Uncle Owen nodded. “I’ll talk to Darklighter and get it figured out. How did… how did it go?” 

Luke smiled, and he felt Uncle Owen relax. “One more family safe and sound and off this rock.”

…….

Investigating in Mos Eisley went about as well as Vader could have expected. Some of the inhabitants were nervous about their own records and claimed not to know anything, others vehemently told him again and again that they didn’t know anything, but through the Force Vader could almost hear them yelling

_ “We didn’t ask for the Rebel Alliance to come here, leave those kids alone!”  _

The ones he pressed for information told him that the Rebel Alliance had come and gone, they knew no names, could recognize no faces, and absolutely did not remember who had interacted with the rebels while they were on planet. When he mentioned a jedi they were visibly confused, and at least that he could feel ring true through the Force. They knew of no jedi on Tatooine. 

To all appearances it appeared that any jedi on the planet might have been with the Rebel Alliance but the Force told Vader differently. There was someone here, he knew it, though he couldn’t pinpoint where. They were bright, but unfocused, untrained. Untrained even though they wielded a lightsaber, which was somewhat confusing in and of itself. 

He got a broader picture of what had been happening on the planet when a few troopers alerted him to a new source: some of Jabba’s enforcers. They were eager to tell him of a Rebel marked cruiser with something broken, none of them could agree on what it had been, landing near Anchorhead. One of them mentioned that one of the “uprising brats” helped the rebels fix the ship, and not too long after the planet had been “crawling with rebels.” 

“Uprising brats?” 

They almost tripped over themselves to tell him of their latest set of woes. Teenagers, though they didn’t know their names, and the Force told him it was genuine, starting a “genuine movement” to free Tatooine’s slaves. Farmers rioting with help from the uprising and refusing to pay Jabba’s water tax, a mysterious cache of weapons, someone taking out the system for the security chips, and half of Jabba’s court had been killed. They seemed to believe that the Empire would side with Jabba, and gleefully told Vader of how the Rebel Alliance had assisted the uprising. 
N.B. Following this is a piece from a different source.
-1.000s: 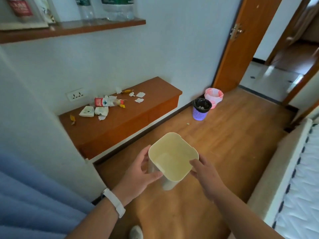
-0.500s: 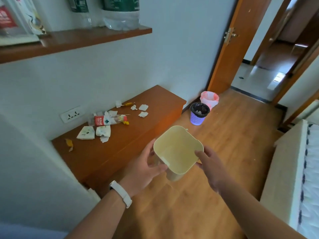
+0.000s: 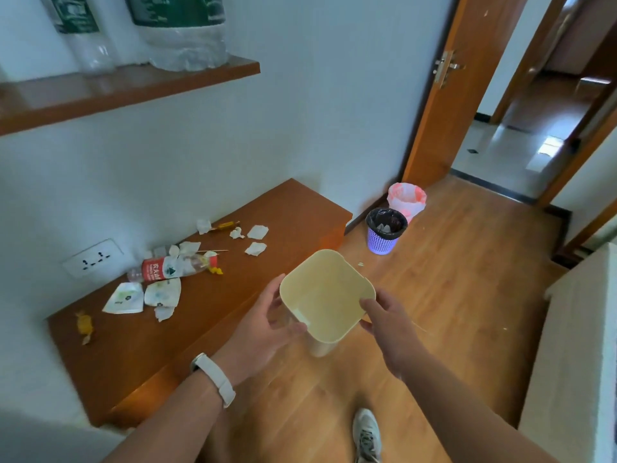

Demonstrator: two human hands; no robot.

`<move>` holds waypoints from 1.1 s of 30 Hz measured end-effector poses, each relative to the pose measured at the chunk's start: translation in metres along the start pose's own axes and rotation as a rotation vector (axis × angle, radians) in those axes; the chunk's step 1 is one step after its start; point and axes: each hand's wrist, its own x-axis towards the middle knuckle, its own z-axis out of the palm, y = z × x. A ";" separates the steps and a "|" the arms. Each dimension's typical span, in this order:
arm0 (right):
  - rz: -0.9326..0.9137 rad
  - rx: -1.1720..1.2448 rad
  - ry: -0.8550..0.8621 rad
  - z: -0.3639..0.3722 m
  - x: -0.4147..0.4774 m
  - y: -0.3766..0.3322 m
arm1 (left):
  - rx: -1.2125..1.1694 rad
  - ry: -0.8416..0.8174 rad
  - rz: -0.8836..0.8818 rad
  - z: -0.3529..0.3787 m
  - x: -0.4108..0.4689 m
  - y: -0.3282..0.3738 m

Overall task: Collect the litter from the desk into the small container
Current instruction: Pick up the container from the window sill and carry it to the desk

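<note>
Holding the small container [image 3: 329, 292] with both hands, I keep it in the air over the wooden floor [image 3: 450, 295], just beside the front edge of the counter [image 3: 187, 339]. It is pale yellow, with a square mouth and round corners, and the mouth faces up to me; I see nothing inside. My left grip [image 3: 263, 332] is closed around its left wall, the thumb curled over the near rim. My right grip [image 3: 389, 329] pinches the right rim, thumb on top and the fingers under the edge. A white band [image 3: 215, 379] is on my left wrist.

The litter lies on the counter, near the wall. A plastic bottle [image 3: 167, 267] with a red label lies on its side. Just in front of it are two flat white wrappers [image 3: 125, 299], and one yellow candy wrapper [image 3: 84, 324] lies apart to the left. Some crumpled paper scraps [image 3: 257, 232] are farther to the right.

A white socket [image 3: 91, 257] is on the wall behind the bottle. Above it, a wooden shelf [image 3: 133, 88] carries big water bottles [image 3: 180, 31]. On the floor past the counter end stand a purple basket [image 3: 384, 243] with a black bag and, behind it, a pink bin [image 3: 407, 197], next to an open wooden door [image 3: 447, 111]. One pale shoe [image 3: 367, 432] shows below my arms.
</note>
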 end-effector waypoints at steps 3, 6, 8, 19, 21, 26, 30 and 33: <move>0.031 0.004 -0.063 -0.018 0.048 -0.010 | 0.012 0.060 -0.037 0.013 0.040 0.010; 0.041 0.027 -0.099 -0.042 0.091 -0.023 | 0.051 0.104 -0.049 0.030 0.086 0.023; 0.064 0.043 -0.110 -0.060 0.120 -0.030 | 0.071 0.123 -0.060 0.043 0.116 0.032; 0.052 -0.005 -0.171 -0.114 0.224 -0.056 | 0.056 0.190 -0.104 0.088 0.212 0.059; 0.055 -0.010 -0.162 -0.117 0.238 -0.058 | 0.061 0.191 -0.116 0.087 0.227 0.060; 0.064 -0.002 -0.145 -0.111 0.274 -0.059 | 0.055 0.201 -0.133 0.078 0.262 0.055; 0.086 -0.028 -0.153 -0.100 0.308 -0.063 | 0.017 0.190 -0.139 0.063 0.298 0.041; 0.100 -0.064 -0.132 -0.089 0.342 -0.071 | -0.029 0.170 -0.135 0.050 0.333 0.033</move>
It was conceivable that the rebels would feel indebted to someone who had helped them, depending on what was broken on a cruiser it could have been a sizeable favor, and would certainly call for them to help a slave uprising however they were able. And while Tatooine natives could, with enough organization, put a stop to Jabba collecting a water tax, nullifying the security chips would have taken a lot more manpower than tired farmers and angry teenagers could have had. 

And now the Force was telling Vader to wait. Wait and feel everything out.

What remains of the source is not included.